Appallingly, the U.S. State Department also betrayed the Mukden survivors–and all Pacific War POWs– by filing a “Statement of Interest” with two California courts which wanted to hear the cases against Japanese corporations. This in effect prevented the cases from going to trial. The German government has paid billions in reparation while the Japanese government and companies haven’t paid one dime in compensation. Holmes states in her book,

“faced with a dead end in the courts, former POWs of the Pacific have turned to Congress in hopes of getting an ex gratia payment similar to the twenty thousand dollars authorized in 1988 by Congress to be given to each American of Japanese descent interned in the United States during World War II (none of whom performed slave labor or died from starvation or beatings; they were interned only after the Japanese had rounded up every white man, woman and child in Asia and thrown them into prisons or internment camps).”

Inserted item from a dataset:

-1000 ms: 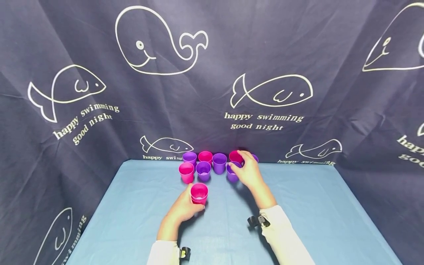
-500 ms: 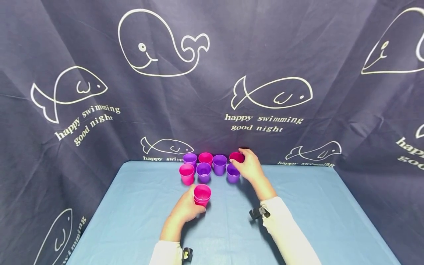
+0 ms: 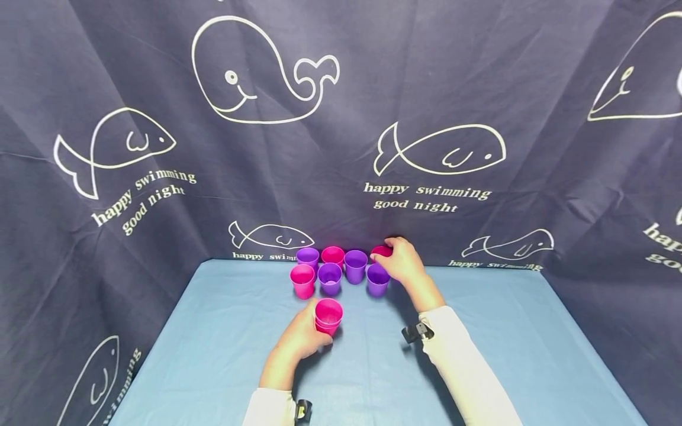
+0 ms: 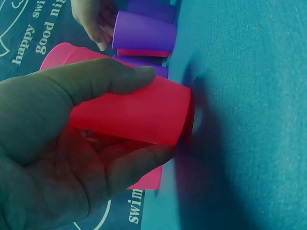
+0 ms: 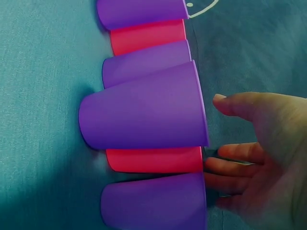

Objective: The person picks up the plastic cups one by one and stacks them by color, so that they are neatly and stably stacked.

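Note:
In the head view my left hand (image 3: 300,337) grips a pink cup stack (image 3: 328,322), its doubled rim showing one cup nested in another. The left wrist view has the thumb over the pink wall (image 4: 127,108) and fingers beneath; the base is tilted just off the cloth. My right hand (image 3: 406,264) hovers at the rims of the back-right cups, fingers loosely spread around nothing. Closest to it are a pink cup (image 3: 381,252), a purple cup (image 3: 378,281) in front, and an end purple cup (image 5: 153,203), which the hand hides in the head view.
More upright purple and pink cups, such as a pink one (image 3: 303,282) and a purple one (image 3: 330,280), stand grouped at the back of the blue-covered table (image 3: 224,331). A dark printed curtain (image 3: 341,148) rises directly behind them.
My right hand has shifted slightly back and right, away from the front purple cup, and now covers the end purple cup. My left hand has drifted slightly right with the pink stack.

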`<state>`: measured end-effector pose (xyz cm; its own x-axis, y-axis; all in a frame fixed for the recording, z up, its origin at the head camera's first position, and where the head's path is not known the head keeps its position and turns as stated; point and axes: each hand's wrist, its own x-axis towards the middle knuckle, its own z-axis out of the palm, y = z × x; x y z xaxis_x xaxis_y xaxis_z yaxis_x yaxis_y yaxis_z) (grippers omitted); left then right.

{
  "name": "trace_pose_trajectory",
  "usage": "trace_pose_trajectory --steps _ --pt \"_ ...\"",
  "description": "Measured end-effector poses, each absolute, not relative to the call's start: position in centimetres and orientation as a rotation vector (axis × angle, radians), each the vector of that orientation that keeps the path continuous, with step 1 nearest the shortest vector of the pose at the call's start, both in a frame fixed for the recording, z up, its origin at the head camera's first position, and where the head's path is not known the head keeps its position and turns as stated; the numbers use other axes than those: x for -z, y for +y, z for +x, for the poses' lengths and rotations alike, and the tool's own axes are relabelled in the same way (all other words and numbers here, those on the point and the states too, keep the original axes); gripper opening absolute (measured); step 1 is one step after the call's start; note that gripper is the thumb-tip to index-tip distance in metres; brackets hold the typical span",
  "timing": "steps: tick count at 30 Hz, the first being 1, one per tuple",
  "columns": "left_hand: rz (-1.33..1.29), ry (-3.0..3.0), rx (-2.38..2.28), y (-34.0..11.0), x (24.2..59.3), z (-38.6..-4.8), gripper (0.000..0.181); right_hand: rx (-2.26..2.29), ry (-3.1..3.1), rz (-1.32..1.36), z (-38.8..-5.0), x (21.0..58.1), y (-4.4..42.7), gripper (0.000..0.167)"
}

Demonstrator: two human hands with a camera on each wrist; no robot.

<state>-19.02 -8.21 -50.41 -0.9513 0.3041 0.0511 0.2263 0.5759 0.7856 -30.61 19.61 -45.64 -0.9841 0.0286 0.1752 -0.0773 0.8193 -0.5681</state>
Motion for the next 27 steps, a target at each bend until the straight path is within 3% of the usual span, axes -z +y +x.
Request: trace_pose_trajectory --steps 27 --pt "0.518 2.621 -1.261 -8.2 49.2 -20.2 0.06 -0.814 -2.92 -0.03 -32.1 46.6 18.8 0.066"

Several bills have been introduced in recent years, only to be deleted by the House Senate Conference Committee at the request of the White House or by the insistence of a senator with his own agenda…In recent years the governments of Great Britain, the Netherlands, Canada, Australia, New Zealand, Norway and even the Isle of Man have offered their citizens who suffered in Japanese captivity a one-time payment of between twenty and twenty-four thousand dollars. Alone among the Allied nations, the United States has not done so.”